Violet looked up and met Allison’s gaze, head on. “Trust me, Allison. Please.” When Allison simply held the stare, Violet said, “Did my file tell you I found my mom after she’d killed herself?”
Allison shook her head. All she knew was that Millicent Swann had committed suicide. Alcohol and pills. She braced herself for more. She wasn’t sure why Violet was telling her this—maybe to change the subject—but experience had taught her that the girls were most open right before they left. And it seemed Violet would be no exception. So she waited through the si
lence.
“I was nine and in third grade at Our Lady of Guadalupe,” Violet said, her voice a low murmur. “It’d been the best year of my life. Dad was home and working at a gas station. I set my alarm clock to wake the two of them up before school and we all had cereal together in the morning. Cookie Crisp and Cap’n Crunch. Sometimes we’d fight over the prize, but it was a play fight, and, in the end, they’d give it to me. Sometimes Mom didn’t want to wake up and I’d have to shake her and yell till she’d roll over and pull me in the bed with her to shut me up. I loved that, when she’d hold me, and I’d pretend all was right and we’d live in our little apartment forever.”
Violet’s eyes possessed a faraway glaze. She was no longer talking to Allison, but was lost in the land of memories. The office was cold, and Allison could smell the stinging disinfectant housekeeping used to keep the dorm germs at bay. Allison thought of her own mother, the mornings she’d spent wrapped in her mother’s frail arms when a migraine was finally subsiding, and she understood Violet’s ability to pretend the world was sane and just.

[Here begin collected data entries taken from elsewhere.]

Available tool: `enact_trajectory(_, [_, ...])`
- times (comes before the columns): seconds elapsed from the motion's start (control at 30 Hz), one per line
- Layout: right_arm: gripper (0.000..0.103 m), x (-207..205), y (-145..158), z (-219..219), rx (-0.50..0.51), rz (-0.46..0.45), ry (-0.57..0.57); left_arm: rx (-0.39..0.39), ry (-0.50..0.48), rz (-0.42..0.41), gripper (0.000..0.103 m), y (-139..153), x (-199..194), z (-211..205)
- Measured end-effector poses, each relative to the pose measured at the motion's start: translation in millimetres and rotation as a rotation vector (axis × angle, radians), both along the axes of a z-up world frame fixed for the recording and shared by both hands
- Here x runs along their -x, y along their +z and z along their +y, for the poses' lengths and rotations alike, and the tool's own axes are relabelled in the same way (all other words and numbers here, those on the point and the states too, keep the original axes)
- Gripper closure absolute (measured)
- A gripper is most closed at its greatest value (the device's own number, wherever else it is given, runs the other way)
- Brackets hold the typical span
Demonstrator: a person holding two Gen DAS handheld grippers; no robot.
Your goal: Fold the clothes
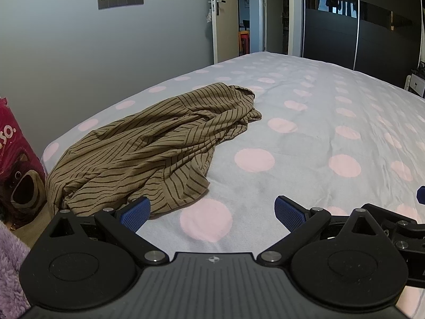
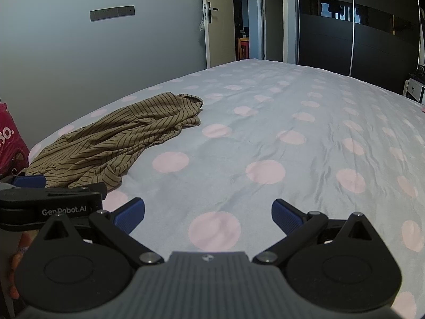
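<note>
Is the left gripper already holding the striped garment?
No, the left gripper is open over the bedspread, and the striped garment lies crumpled, ungrasped.

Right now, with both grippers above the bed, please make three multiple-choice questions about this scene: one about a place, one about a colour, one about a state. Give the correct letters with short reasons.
1. Where does the striped garment lie?
A. near the bed's left edge
B. in the middle of the bed
C. on the floor

2. What colour are the dots on the bed cover?
A. blue
B. pink
C. green

3. What is the state of the left gripper?
A. shut on the garment
B. shut and empty
C. open

Answers: 1 A, the garment reaches the left edge beside the pink bag. 2 B, pink dots on grey. 3 C, its blue fingers stand wide apart, holding nothing.
</note>
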State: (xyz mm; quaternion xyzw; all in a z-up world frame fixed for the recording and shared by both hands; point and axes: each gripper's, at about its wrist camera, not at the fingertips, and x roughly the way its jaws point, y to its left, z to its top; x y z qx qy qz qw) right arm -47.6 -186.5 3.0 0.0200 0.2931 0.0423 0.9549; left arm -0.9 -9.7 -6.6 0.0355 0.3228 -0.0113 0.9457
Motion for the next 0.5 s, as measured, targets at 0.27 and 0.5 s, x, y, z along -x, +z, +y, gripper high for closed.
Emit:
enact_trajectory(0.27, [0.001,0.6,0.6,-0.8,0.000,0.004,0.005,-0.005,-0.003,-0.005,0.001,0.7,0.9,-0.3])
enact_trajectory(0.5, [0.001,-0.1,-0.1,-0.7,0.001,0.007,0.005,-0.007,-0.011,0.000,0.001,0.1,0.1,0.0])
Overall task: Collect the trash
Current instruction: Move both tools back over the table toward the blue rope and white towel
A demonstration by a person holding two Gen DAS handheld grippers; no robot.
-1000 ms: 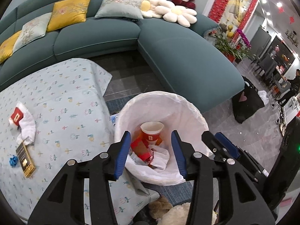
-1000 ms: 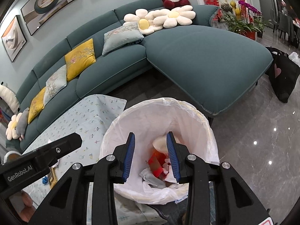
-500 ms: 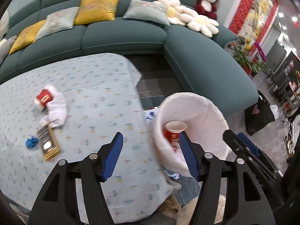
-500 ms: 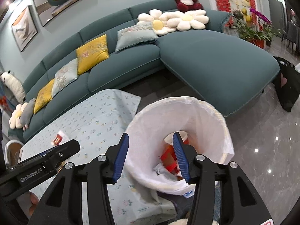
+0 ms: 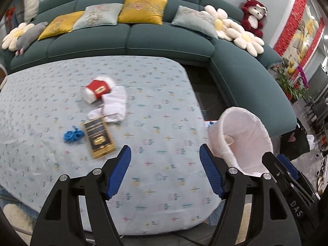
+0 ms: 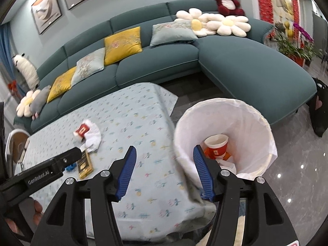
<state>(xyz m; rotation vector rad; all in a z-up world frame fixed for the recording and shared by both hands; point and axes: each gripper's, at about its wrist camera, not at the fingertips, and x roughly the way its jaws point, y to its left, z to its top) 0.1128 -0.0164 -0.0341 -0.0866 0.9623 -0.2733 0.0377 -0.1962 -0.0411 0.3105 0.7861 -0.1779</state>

“It was a Friday, Al. Mrs. Colliver gave me an A on my social studies project. I wrote about Martin Luther King, and she said it was the best paper she’d ever seen a third-grader write, and I believed her because Mrs. Colliver never, ever smiled, but that day she did. So I thought maybe my parents would celebrate and order a pizza or we could go to Burger King and I could have a Whopper. I used to love those, before I knew what they really were.”
She took a breath and let it out in one long sigh. “But my mom was dead. Her arm was across her face, and her body was so still I knew something was wrong. When I couldn’t wake her, I crawled in bed next to her and prayed. I prayed and prayed just like the nuns said to do and hoped when I opened my eyes she would be awake and smiling and proud of my A, but she wouldn’t wake up, no matter how many Hail Mary’s I said.”
Tears ran down Violet’s face, making her mascara smear in ghostly circles around her eyes. Allison could picture that little girl trying to glue her world back together with the recitation of some magical words. Allison had wiped her own eyes and waited till Violet said her good-byes to her mother, good-byes that were long overdue.